Within the mammalian system febantel undergoes ring closure forming fenbendazole and oxfendazole. It is these chemical entities which exert the anthelmintic effect by inhibition of tubulin polymerization. Formation of microtubules is thereby prevented, resulting in disruption to structures vital to the normal functioning of the helminth. Glucose uptake, in particular, is affected, leading to depletion in cell ATP. The parasite dies upon exhaustion of its energy reserves, which occurs 2-3 days later.

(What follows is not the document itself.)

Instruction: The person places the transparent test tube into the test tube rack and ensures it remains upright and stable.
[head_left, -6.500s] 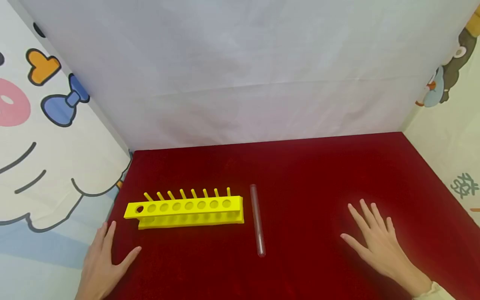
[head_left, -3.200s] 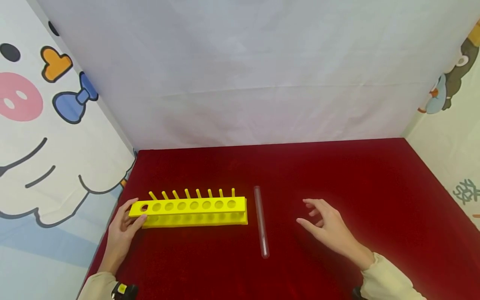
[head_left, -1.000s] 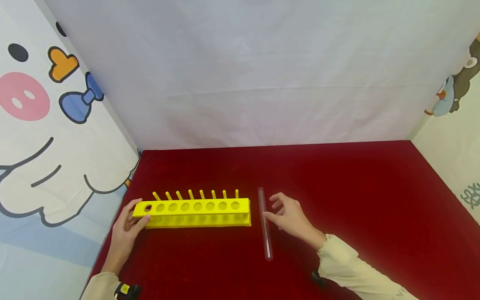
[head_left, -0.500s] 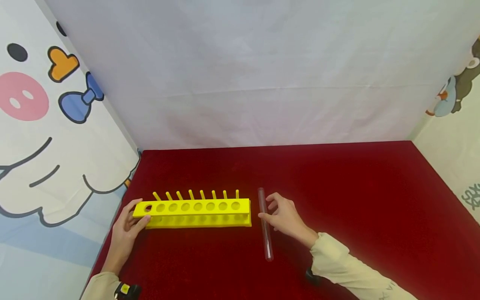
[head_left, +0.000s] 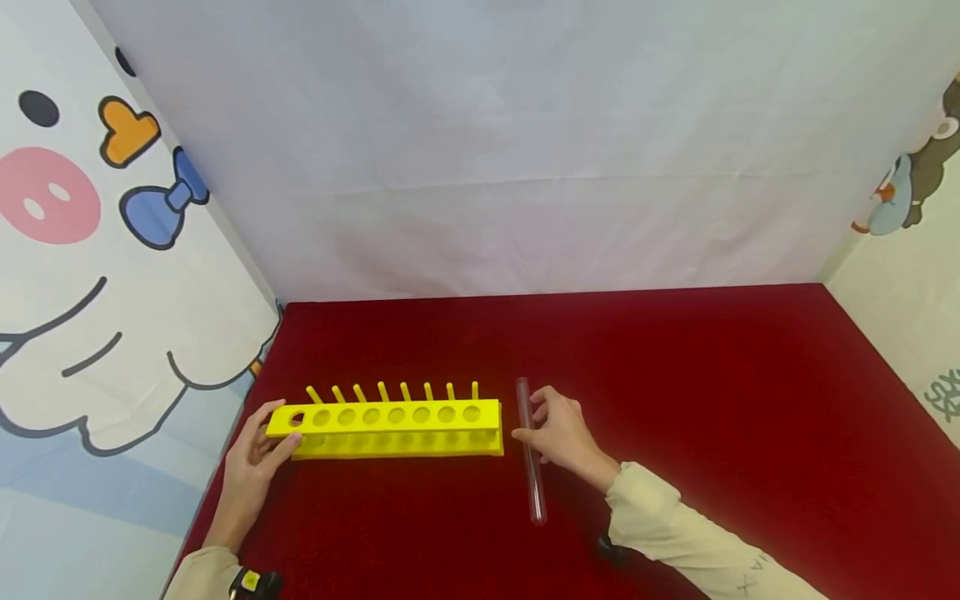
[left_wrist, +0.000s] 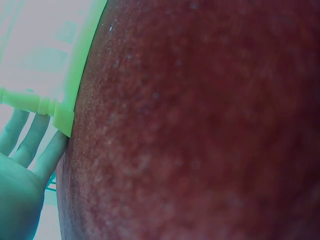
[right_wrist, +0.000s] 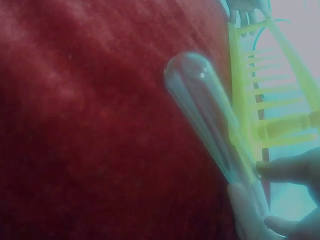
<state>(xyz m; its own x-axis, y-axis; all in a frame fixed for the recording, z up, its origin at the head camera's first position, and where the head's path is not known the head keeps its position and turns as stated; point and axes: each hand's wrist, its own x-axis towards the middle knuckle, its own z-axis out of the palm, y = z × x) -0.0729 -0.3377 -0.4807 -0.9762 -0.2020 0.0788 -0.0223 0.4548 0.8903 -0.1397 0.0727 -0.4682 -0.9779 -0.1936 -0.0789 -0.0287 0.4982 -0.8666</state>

5.2 Pharmacokinetic particulars

After oral administration, praziquantel is almost completely absorbed from the intestinal tract. After absorption, the drug is widely distributed in the organism, metabolized into inactive forms in the liver and secreted in bile. It is excreted within 24 hours to more than 95% of the administered dosage.

The embonate salt of pyrantel has low aqueous solubility an attribute that reduces absorption from the gut and allows the drug to reach and be effective against parasites in the large intestine. Following absorption, pyrantel embonate is quickly and almost completely metabolised into inactive components which are rapidly excreted in the urine. Febantel is an inactive pro-drug which is absorbed and then metabolised relative rapidly to a number of metabolites, including fenbendazole and oxfendazole, which have anthelmintic activity.

Following the single oral administration of this veterinary medicinal product the maximum plasma concentrations of praziquantel, pyrantel, fenbendazole and oxfendazole were found 327, 81, 128 and 165 ng/ml and were obtained after 2.2, 4.5, 5.2 and 6.3 hours.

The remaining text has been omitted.